--- START ---

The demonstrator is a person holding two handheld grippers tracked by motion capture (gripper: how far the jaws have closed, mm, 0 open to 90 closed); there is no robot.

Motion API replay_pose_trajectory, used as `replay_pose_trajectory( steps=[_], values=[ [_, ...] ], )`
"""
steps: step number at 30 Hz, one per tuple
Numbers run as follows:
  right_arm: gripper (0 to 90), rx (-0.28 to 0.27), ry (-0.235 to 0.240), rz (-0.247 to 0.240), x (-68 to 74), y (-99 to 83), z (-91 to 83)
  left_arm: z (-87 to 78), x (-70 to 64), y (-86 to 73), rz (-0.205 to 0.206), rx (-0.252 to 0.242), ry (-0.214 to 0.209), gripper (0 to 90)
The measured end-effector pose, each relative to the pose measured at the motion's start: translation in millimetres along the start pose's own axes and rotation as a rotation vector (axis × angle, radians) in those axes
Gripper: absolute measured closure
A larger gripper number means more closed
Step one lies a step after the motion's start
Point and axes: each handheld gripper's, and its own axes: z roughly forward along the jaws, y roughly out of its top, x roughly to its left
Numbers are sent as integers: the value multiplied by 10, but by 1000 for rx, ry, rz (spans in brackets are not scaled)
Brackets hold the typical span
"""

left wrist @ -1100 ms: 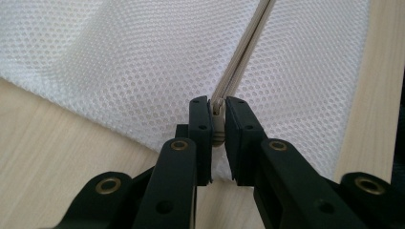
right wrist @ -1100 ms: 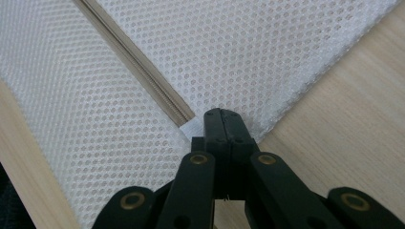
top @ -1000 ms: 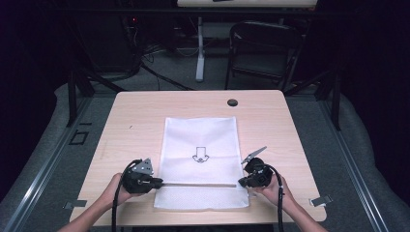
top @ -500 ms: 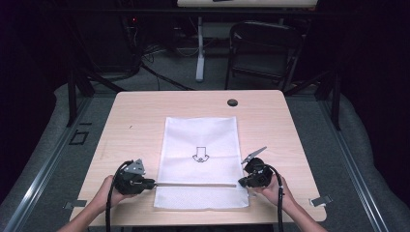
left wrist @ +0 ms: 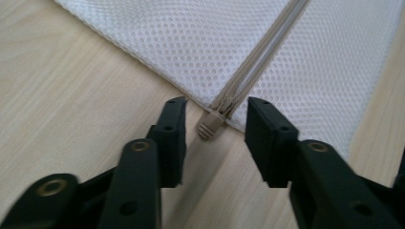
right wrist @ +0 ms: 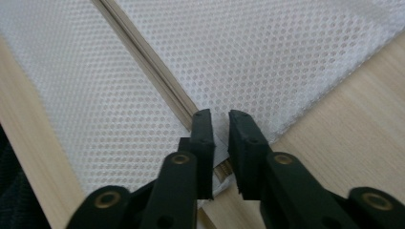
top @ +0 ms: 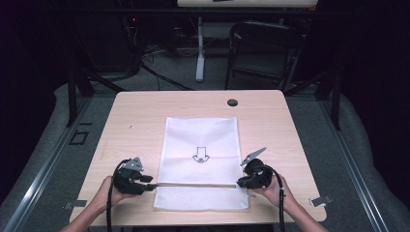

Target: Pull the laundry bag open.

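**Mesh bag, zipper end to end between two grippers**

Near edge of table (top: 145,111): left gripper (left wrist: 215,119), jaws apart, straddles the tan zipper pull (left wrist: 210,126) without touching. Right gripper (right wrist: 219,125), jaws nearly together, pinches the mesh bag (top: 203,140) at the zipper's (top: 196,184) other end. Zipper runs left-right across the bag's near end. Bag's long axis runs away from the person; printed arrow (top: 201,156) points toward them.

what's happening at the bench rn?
A person is working on the zipper of a white mesh bag lying flat on the table. The right claw pinches the bag's edge at the zipper's far end. The left claw is open, its jaws on either side of the tan zipper pull without gripping it. The zipper looks fully closed.
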Motion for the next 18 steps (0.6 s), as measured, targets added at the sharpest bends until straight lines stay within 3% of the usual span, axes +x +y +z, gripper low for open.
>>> replay_pose_trajectory(
  steps=[8, 10, 13, 14, 16, 18],
  values=[
    [424, -27, -46, 4, 33, 17, -172, -175, -67, 80, -54, -39, 81, 309],
    [351, -33, -65, 12, 35, 15, -226, -231, -85, 101, -65, -37, 101, 201],
    [245, -44, -98, 28, 55, 10, -318, -303, -110, 119, -81, -37, 123, 148],
    [172, -39, -119, 28, 58, 7, -351, -330, -137, 126, -100, -33, 134, 132],
    [157, -39, -130, 42, 74, -6, -432, -373, -166, 128, -123, -37, 139, 74],
    [140, -50, -135, 51, 72, -33, -486, -421, -203, 120, -120, -29, 156, 63]
  ],
)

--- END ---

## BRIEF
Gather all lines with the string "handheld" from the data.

## ANSWER BOX
The demonstrator is a person holding two handheld grippers tracked by motion capture (gripper: how far the jaws have closed, mm, 0 open to 90 closed); there is no robot.
Point and axes: each handheld gripper's, and its own axes: z roughly forward along the jaws, y roughly out of its top, x roughly to its left

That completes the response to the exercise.